The main roads in Croatia are losing their through importance due to the construction of highways and expressways. The development of the roads can differ, some are almost a motorway, others a normal main road. The quality of the roads varies, but in most cases they are okay.
|Državne ceste (main roads) in Croatia|
|D1-D14||D1 – D2 – D3 – D5 – D6 – D7 – D8 – D9 – D10 – D12 – D14|
|D20-D99||D20 – D22 – D23 – D24 – D25 – D26 – D27 – D28 – D29 – D30 – D31 – D32 – D33 – D34 – D35 – D36 – D37 – D38 – D39 – D40 – D41 – D42 – D43 – D44 – D45 – D46 – D47- D48 – D49 – D50 – D51 – D52 – D53 – D54 – D55 – D56 – D57 – D58 – D59 – D60 – D62 – D64 – D66 – D69 – D70 – D72 – D74 – D75 – D76 – D77 – D78 - D99|
|D100-D129||D100 – D101 – D102 – D103 – D104 – D105 – D106 – D109 – D110 – D111 – D112 – D113 – D114 – D115 – D116 – D117 – D118 – D119 – D120 – D121 – D123 – D124 – D125 – D126 – D128 – D129 -D130 – D131|
|D200-D235||D200 – D201 – D203 – D204 – D205 – D206 – D207 – D208 – D209 – D210 – D211 – D212 – D213 – D214 – D216 – D217 – D218 – D219 – D220 – D222 – D223 – D224 – D225 – D227 – D228 – D229 -D231 – D232 – D233 – D235|
|D300-D316||D300 – D301 – D302 – D303 – D305 – D306 – D307 – D310 – D312 – D313 – D314 – D316|
|D400-D434||D400 – D401 – D402 – D403 – D404 – D405 – D406 – D407 – D408 – D409 – D410 – D411 – D412 – D413 – D414 – D415 – D416 – D417 – D418 – D420 – D421 – D422 – D423 – D424 – D425 – D426 -D429 – D430 – D431 – D432 – D433 – D434|
|D500-D548||D500 – D501 – D502 – D503 – D507 – D510 – D512 – D514 – D515 – D516 – D517 – D518 – D519 – D520 – D522 – D525 – D526 – D528 – D530 – D531 – D534 – D535 – D536 – D537 – D538 – D539 -D540 – D541 – D542 – D543 – D544 – D545 – D546 – D547 – D548 – D549|
|Cancelled||D4 – D21 – D107 – D304 – D315 – D427 – D523 – D532|
A provincial road in Croatia is called a Županijska Cesta and is abbreviated with the letter Ž. These roads have a four-digit number. An Županija is a Croatian province.

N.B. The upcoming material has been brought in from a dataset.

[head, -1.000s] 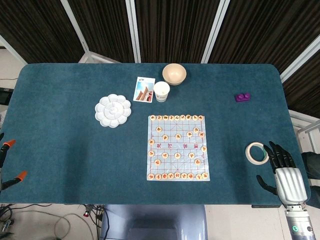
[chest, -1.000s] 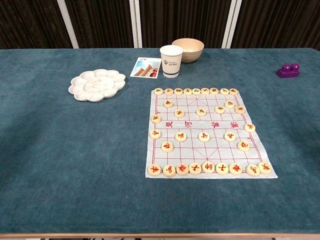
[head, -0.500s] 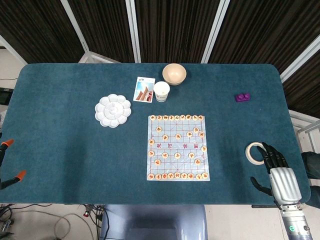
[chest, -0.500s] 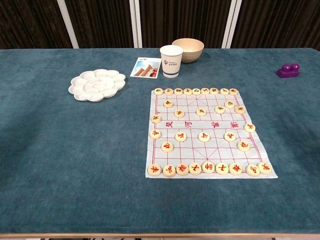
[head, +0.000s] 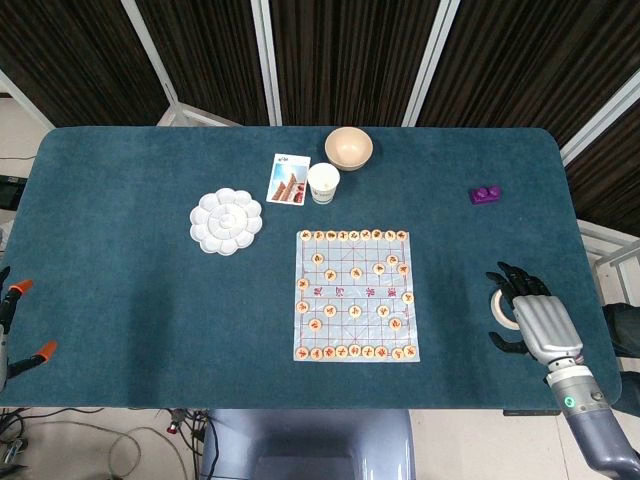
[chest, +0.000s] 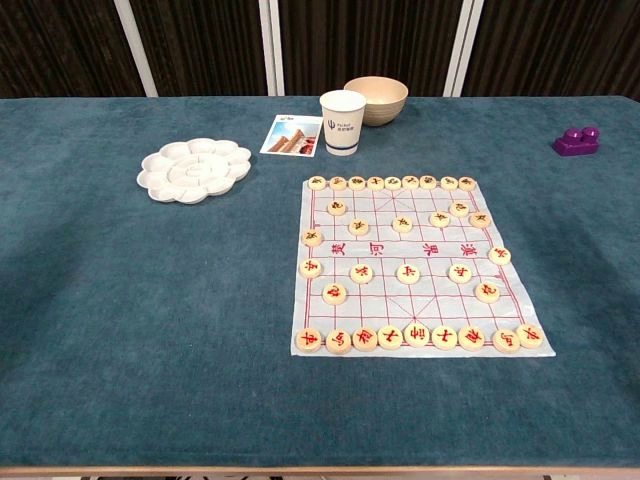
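We hover right hand (head: 527, 312) over tape roll (head: 499, 308), right of chessboard (head: 355, 295); fingers spread, grasping nothing (contact unclear). Centre over ring, then close evenly.

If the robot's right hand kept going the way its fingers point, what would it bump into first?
The right hand already lies over the white tape roll, fingers aimed up-left. Past that, the paper chess board seems next, though the hand's height is unclear.

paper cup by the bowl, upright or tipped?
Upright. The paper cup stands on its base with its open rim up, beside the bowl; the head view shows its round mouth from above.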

A local road in Croatia is called a Lokalna Cesta and is five digits. These road numbers are rarely shown on the signage.
|European roads in Croatia|
|E59 • E61 • E65 • E70 • E71 • E73 • E80 • E661 • E662 • E751 • E761|
Signage in Croatia is well developed, green with white letters on highways, yellow with black letters on normal roads. Motorways are abbreviated with the letter “A”, which is also indicated. For normal main roads, only the number, ie without a prefix, is signposted. Bowl plates are also in yellow. The signage is generally clear, with a clear target choice without many local targets that don’t matter. The center is often indicated by the center symbol, along with the local targets in a white box with black lettering. References on the secondary road network to targets reached via a highway are in a green box with white lettering. On the secondary road network, pre-signposts are in yellow, with a white area below that shows the distance to the actual intersection. Rivers are indicated on blue signs with white letters. In parts of Istria (particularly the west), places are listed in two languages: Croatian and Italian.

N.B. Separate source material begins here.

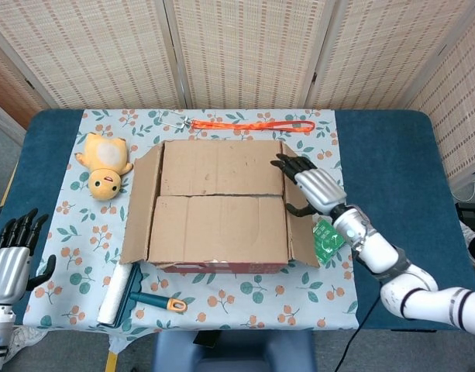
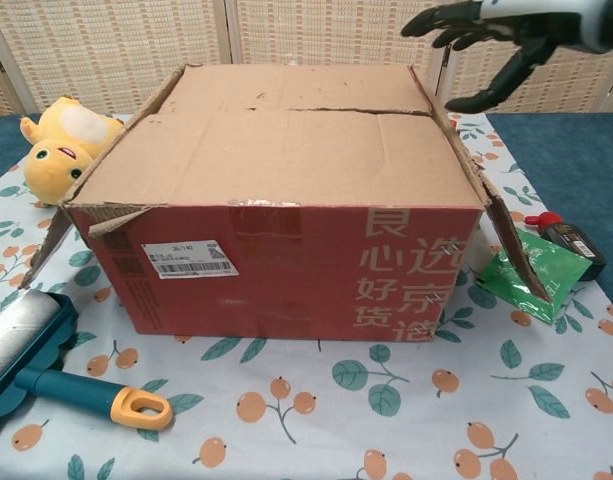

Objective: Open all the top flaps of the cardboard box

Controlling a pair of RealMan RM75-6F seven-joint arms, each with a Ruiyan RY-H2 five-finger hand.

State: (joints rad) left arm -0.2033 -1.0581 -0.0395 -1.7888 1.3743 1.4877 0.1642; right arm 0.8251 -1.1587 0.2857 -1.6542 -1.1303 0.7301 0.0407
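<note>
The cardboard box (image 1: 222,205) (image 2: 286,200) stands mid-table, red-printed on its front. Its two long top flaps (image 1: 220,229) lie flat and closed, meeting along a seam. The left side flap (image 1: 138,205) and right side flap (image 1: 301,209) are folded outward. My right hand (image 1: 311,186) (image 2: 491,40) hovers over the box's right edge above the right flap, fingers spread, holding nothing. My left hand (image 1: 12,260) hangs at the table's near left edge, fingers apart and empty, far from the box.
A yellow plush toy (image 1: 104,164) lies left of the box. A lint roller (image 1: 117,293) with a teal handle lies at the front left. An orange lanyard (image 1: 252,124) lies behind the box. A green packet (image 1: 327,236) and small bottle (image 2: 566,238) lie at the right.
</note>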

For more information about using targets on Croatian signposts, see Designation Policy in Croatia.
Croatia is one of the less traffic-safe countries in the European Union. In 2015, there were 82 deaths per 1 million inhabitants, significantly above the EU average and among the least safe EU countries. The number of road deaths per 1 million inhabitants is also significantly higher than neighboring Slovenia and Hungary.